◆ Exercise prompt ◆
Which lines of the data hold the word "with"? Copy all of them.
(Beginning of Extracted material)
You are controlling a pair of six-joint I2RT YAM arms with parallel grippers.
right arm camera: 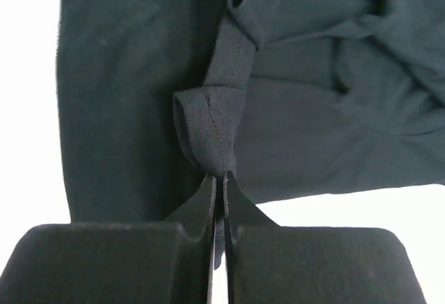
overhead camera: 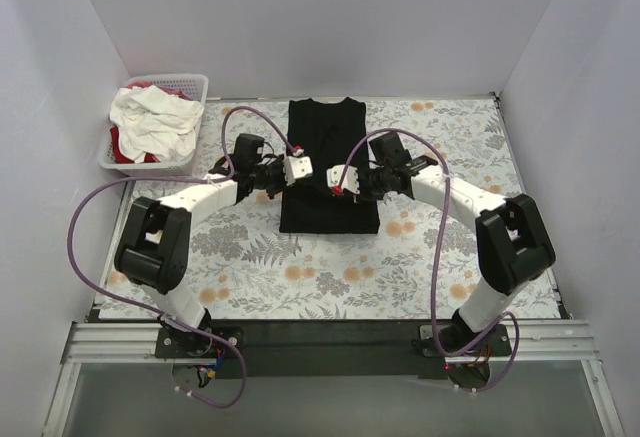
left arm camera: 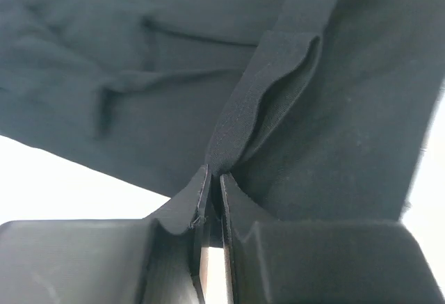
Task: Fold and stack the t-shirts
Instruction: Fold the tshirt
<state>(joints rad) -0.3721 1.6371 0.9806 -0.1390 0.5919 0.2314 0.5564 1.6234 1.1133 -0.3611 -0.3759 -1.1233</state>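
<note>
The black t-shirt lies in the middle of the table, folded into a narrow strip running front to back. My left gripper is at its left edge and is shut on a fold of the black fabric. My right gripper is at its right side and is shut on a hemmed loop of the same shirt. White t-shirts lie heaped over a red one in the basket at the back left.
A white slotted plastic basket stands at the table's back left corner. The table carries a floral-patterned cloth. White walls enclose the back and both sides. Purple cables loop off both arms.
</note>
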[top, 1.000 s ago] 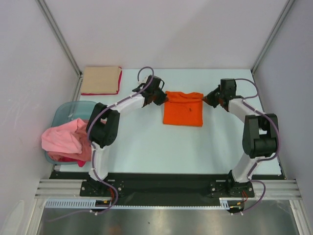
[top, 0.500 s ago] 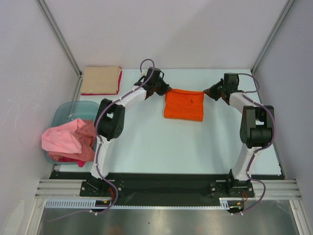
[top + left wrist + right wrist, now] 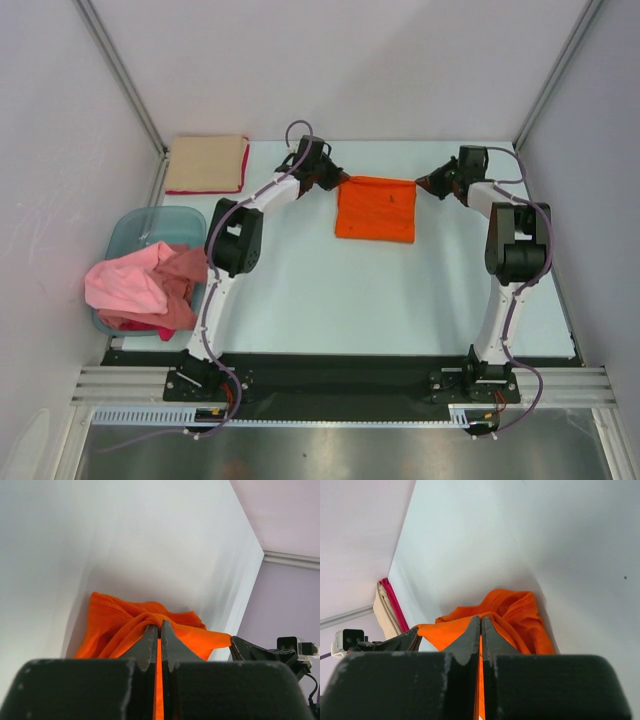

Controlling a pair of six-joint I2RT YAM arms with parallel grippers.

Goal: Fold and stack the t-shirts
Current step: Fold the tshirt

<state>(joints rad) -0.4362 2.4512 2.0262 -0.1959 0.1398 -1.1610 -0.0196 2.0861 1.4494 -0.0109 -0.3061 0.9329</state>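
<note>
Near the table's (image 3: 330,290) far edge, the left claw (image 3: 334,181) and right claw (image 3: 421,185) each clench a far corner of the orange shirt (image 3: 376,212), stretched between them. A folded tan shirt (image 3: 205,163) lies in the far-left corner. A pink shirt (image 3: 130,285) spills from the tub (image 3: 135,232) at the left edge.

The top camera looks steeply down from behind my bases over the whole table (image 3: 330,290). My wrist cameras sit low and close behind their fingers (image 3: 148,640), facing each other across the orange t-shirt (image 3: 376,208), which all three views share.
</note>
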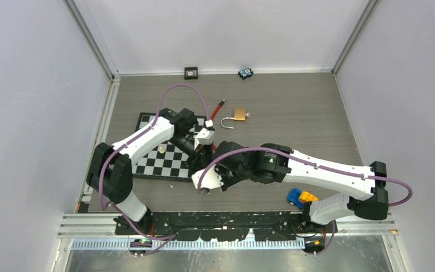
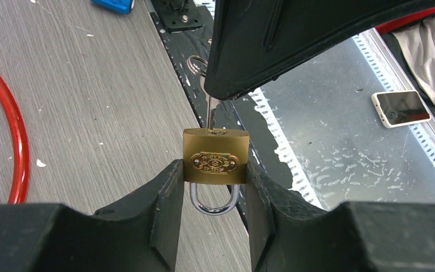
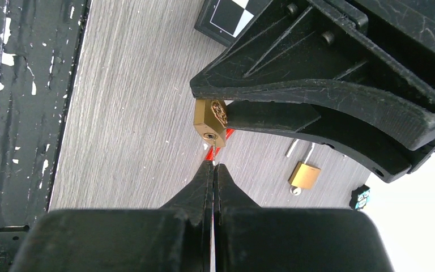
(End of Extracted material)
◆ Completed task ◆
You are controlling a pair of six-joint I2RT YAM arms with parallel grippers.
Controlling a pair of six-joint I2RT YAM arms with parallel grippers.

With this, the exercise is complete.